A butterfly with a stinger — the signature of late 19th-century tonalist James Abbott McNeil Whistler, who with a charming demeanor and biting tongue defended himself in a London courtroom against the art critic who’d claimed his painting Nocturne in Black and Gold was like “flinging a pot of paint in the public’s face.” Whistler won his libel case, though the reward was less beneficial to him personally (he received a mere farthing) than to modern art more broadly, paving a new legitimization for the creation of art for its own sake. 

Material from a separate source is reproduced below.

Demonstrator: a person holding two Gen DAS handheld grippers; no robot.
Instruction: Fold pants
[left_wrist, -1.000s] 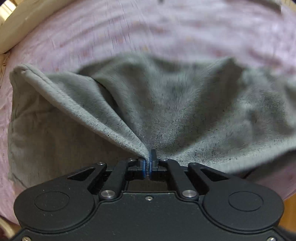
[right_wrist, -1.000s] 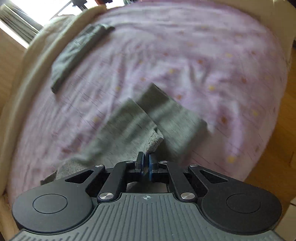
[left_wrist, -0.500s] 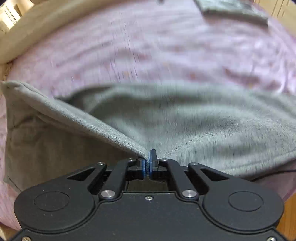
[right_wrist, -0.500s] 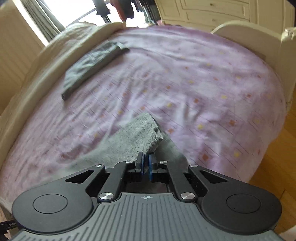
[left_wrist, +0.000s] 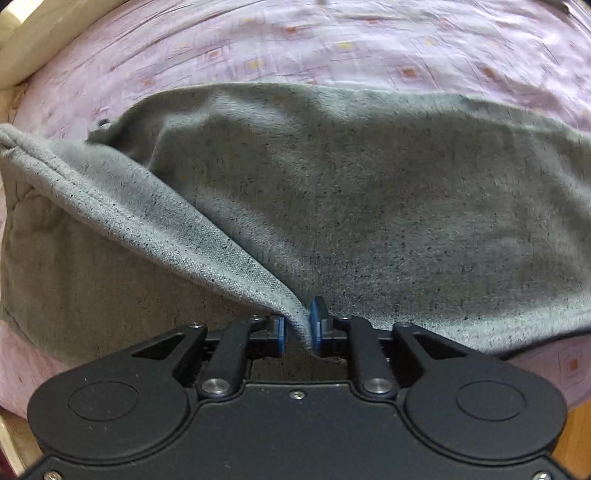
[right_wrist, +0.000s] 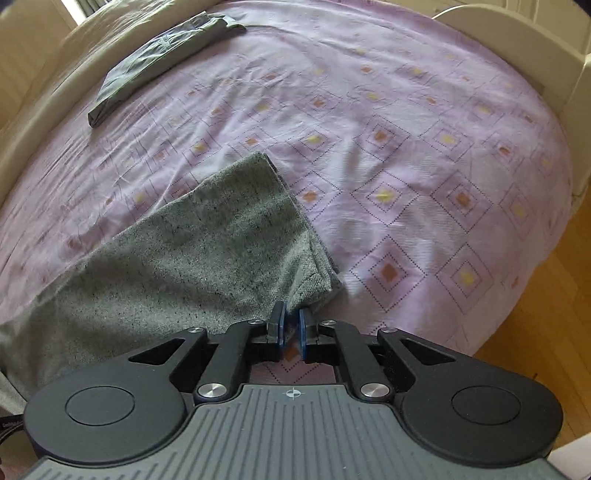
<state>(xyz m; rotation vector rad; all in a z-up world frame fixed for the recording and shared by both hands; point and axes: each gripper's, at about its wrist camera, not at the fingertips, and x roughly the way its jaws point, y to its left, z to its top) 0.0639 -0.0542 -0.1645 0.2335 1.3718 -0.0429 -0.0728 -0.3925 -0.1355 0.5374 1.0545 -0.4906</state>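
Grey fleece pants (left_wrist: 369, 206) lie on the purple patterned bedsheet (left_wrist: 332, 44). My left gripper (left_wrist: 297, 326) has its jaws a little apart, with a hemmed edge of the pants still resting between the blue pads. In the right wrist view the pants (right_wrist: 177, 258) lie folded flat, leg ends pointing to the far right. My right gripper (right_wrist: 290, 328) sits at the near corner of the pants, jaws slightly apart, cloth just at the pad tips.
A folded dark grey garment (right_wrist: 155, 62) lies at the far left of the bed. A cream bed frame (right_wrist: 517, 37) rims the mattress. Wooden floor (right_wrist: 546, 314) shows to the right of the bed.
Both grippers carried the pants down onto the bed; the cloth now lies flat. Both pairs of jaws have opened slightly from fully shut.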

Born in Lowell, Massachusetts, Whistler studied art in St. Petersburg and London as a child before returning to the U.S. following his father’s death. Stints in schools for ministerial work and the military proved unsuccessful, and a burgeoning career as a maritime cartographer was cut short when he was found to be doodling mermaids and monsters in the margins of his maps. Ousted from that post, Whistler headed to Paris, where he encountered the art of Courbet and the Japanese woodblock prints that would push him into the hazy, monochromatic, narrativeless near-abstractions with musical titles that came to define his career, and inspire the ire of the critic who slandered him. Though the trial left him bankrupt, Whistler made one more move to Venice, where he reinvented himself anew through etchings and pastels that seem to float and crumble all at once.